To arrive at such results, it is known to generate a strong turbulence in the combustion chambers. In order to do this, a tumbling movement is created in the driving cylinder, the main axis of rotation of which is substantially perpendicular to that of the driving cylinder, or a so-called "swirl" swirling movement whose axis of rotation is substantially around the longitudinal axis of the engine cylinder.

Many devices have been proposed to create and / or intensify these swirling movements.

Among these devices, document JP59120718 discloses a "swirl" swirling motion control device for an internal combustion engine.

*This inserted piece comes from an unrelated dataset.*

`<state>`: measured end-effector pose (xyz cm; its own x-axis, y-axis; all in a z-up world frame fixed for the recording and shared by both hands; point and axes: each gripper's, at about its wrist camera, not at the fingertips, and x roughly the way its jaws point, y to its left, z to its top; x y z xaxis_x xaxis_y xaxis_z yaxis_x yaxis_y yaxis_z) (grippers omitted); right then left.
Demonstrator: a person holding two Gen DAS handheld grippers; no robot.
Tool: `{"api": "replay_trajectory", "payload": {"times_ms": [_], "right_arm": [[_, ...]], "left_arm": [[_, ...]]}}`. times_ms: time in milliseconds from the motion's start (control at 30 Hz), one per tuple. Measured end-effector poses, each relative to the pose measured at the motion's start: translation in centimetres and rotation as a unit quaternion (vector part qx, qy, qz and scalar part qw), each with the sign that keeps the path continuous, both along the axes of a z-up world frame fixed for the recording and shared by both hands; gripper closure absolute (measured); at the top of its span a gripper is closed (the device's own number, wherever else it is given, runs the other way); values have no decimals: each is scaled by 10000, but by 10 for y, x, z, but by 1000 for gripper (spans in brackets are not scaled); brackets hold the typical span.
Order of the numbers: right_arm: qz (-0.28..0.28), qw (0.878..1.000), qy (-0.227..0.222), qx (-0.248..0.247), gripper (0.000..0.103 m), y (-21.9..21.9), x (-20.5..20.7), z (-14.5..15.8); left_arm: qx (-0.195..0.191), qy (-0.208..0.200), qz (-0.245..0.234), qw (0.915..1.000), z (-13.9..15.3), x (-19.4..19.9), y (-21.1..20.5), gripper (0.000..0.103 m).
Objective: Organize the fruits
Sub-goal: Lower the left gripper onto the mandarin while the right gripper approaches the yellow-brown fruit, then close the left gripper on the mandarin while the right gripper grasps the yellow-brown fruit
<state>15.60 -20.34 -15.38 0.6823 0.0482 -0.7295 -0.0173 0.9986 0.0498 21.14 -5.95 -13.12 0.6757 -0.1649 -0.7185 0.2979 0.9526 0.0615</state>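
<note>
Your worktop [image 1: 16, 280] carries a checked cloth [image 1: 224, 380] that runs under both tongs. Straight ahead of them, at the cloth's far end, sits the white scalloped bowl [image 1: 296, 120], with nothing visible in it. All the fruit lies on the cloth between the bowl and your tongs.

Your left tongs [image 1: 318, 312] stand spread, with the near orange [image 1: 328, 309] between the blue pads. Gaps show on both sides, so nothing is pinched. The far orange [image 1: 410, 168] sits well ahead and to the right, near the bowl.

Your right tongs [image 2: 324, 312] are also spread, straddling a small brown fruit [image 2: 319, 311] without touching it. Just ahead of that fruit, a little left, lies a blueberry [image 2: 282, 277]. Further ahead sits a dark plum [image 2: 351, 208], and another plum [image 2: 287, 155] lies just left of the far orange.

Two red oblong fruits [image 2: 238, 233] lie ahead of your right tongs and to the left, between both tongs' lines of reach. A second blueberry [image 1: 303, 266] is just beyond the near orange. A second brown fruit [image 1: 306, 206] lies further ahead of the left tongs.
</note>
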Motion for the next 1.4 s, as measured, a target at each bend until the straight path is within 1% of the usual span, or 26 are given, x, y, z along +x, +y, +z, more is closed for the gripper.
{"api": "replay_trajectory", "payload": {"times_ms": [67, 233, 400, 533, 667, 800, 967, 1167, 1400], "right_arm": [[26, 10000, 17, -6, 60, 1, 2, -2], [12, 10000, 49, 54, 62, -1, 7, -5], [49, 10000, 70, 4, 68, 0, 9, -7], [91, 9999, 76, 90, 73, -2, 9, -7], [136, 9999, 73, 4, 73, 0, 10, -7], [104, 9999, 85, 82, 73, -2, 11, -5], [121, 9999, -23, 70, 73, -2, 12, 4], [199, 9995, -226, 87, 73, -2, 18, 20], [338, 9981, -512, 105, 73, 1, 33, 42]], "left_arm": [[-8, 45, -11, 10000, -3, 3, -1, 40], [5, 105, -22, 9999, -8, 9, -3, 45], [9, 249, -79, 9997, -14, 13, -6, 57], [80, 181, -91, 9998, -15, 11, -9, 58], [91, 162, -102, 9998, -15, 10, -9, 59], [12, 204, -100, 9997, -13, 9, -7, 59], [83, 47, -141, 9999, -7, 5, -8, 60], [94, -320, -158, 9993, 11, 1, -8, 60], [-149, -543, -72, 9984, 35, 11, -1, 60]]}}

The device comprises a bimetallic element or bimetallic disposed substantially flush along the end portion of an intake manifold, near an inlet opening into the combustion chamber of the engine. The control of the swirling motion is ensured by the deformation of the bimetallic element. In this device, the deformation is caused by passing an electric current through the bimetallic element in order to increase the temperature Joule effect and thus cause the expansion of the metal elements. However, such a device requires external control and causes additional energy expenditure for the electric heating of the bimetallic element.

The invention aims to overcome the disadvantages of the state of the prior art by providing a new admission fluid flow control process simpler to implement and more economical.

The subject of the present invention is a method for controlling the flow of an intake fluid for an internal combustion engine comprising a combustion chamber connected to at least one intake manifold with a curved end portion opening into the chamber of combustion. combustion by an inlet orifice, a bimetallic strip able to deform as a function of its temperature to deflect the intake fluid and disposed in the terminal portion upstream of the inlet orifice, characterized in that the deformation of the bimetal is caused by the variation of its temperature under the effect of a heat input provided by flue gases from the combustion chamber and up into the intake manifold. It has indeed appeared that the flue gases rising in the exhaust manifold, especially during the valve crossover phase, raised the temperature in the intake manifold and that this rise in temperature could be directly applied to the exhaust manifold. advantage to control the deformation of a bimetal in order to influence the intensity of the swirling basic movement printed by the geometric conformation of the intake manifold.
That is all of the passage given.